What is needed is a word-for-word copy of the lines below from the one with "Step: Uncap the" through the one with "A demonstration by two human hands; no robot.", both included, with every picture left out.

- DATA PROVIDED
○ ○ ○
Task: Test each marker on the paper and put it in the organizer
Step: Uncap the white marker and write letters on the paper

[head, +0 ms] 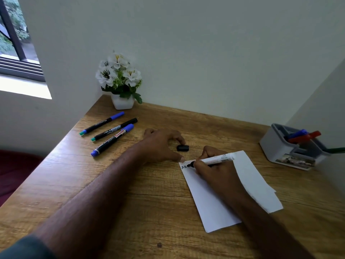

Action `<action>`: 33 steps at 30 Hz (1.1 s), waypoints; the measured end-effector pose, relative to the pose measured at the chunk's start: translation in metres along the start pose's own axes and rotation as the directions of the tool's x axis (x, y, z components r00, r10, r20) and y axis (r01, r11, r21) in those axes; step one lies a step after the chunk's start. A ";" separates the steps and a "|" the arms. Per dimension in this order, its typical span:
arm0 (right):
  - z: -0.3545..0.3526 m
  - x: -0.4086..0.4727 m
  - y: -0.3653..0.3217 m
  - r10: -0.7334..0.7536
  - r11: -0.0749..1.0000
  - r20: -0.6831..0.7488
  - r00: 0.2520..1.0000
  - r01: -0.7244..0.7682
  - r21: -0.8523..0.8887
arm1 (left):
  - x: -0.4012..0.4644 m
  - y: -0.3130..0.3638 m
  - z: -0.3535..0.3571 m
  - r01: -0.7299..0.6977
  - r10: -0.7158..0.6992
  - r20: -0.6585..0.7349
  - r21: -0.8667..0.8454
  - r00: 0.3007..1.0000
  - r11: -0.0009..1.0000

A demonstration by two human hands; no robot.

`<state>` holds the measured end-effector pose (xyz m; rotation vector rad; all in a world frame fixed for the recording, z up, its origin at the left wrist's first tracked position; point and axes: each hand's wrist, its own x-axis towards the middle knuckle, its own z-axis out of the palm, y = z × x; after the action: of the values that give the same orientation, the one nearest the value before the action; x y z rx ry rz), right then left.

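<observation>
A: Closest in?
B: White sheet of paper (214, 199) under the right forearm, flat on the brown wood-grain desk (149, 212).
A: Right hand?
B: Right hand (214, 169) clenched round a white-barrelled black marker (218, 159), uncapped, tip touching the paper's far left corner beside black letters. Barrel slants up and away to the right.
A: Left hand?
B: Left hand (162, 144) released, grasping nothing, fingers spread on the desk; thumb tip at the paper's corner, just left of the marker tip.
A: The cap?
B: Small black marker cap (183, 148) lying between the two hands, just beside the left fingertips. Touching or not, can't tell.
A: Further out?
B: Left of the left hand, three capped markers lying side by side: thick black marker with blue cap (112, 140), thin black pen (114, 128), thin black pen with blue cap (101, 123).
A: Organizer?
B: Grey plastic desk organizer (291, 152), well right of the right hand, with blue, red and green markers in it. Beyond the left hand, white artificial flowers in a white pot (121, 81) in the corner.
</observation>
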<state>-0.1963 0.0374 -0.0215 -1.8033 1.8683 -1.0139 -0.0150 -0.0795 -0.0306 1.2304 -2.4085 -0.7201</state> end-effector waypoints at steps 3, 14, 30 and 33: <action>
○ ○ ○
- YOUR RESPONSE
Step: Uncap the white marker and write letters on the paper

[head, +0 ms] 

Action `<action>`: 33 steps at 30 Hz (1.1 s), waypoints; the measured end-effector pose, relative to the pose measured at the chunk's start: translation in metres along the start pose's own axes and rotation as the directions of the tool's x axis (x, y, z components r00, r10, r20) and y axis (r01, r11, r21) in those axes; step one lies a step after the chunk's start. A ";" separates the steps and a "|" the arms. Per dimension in this order, its typical span:
arm0 (right):
  - z: -0.3545..0.3526 m
  - x: -0.4086..0.4727 m
  - y: -0.3653..0.3217 m
  - r10: -0.7334..0.7536
  - r11: -0.0749..1.0000
  - r20: -0.6831..0.7488
  - r00: 0.2520..1.0000
  - r01: -0.7244..0.7682
  - r21: -0.8523..0.8887
arm1 (left):
  - x: -0.4012..0.4644 m
  - y: -0.3130..0.3638 m
  - z: -0.3535..0.3571 m
  - r01: -0.7299..0.6977
  - r10: -0.7158..0.6992
  - r20: -0.6585..0.7349
  - r21: -0.8667..0.8454
  - r00: 0.3007..1.0000
  - r11: -0.0009..1.0000

A demonstration by two human hands; no robot.

There is nothing more to the answer.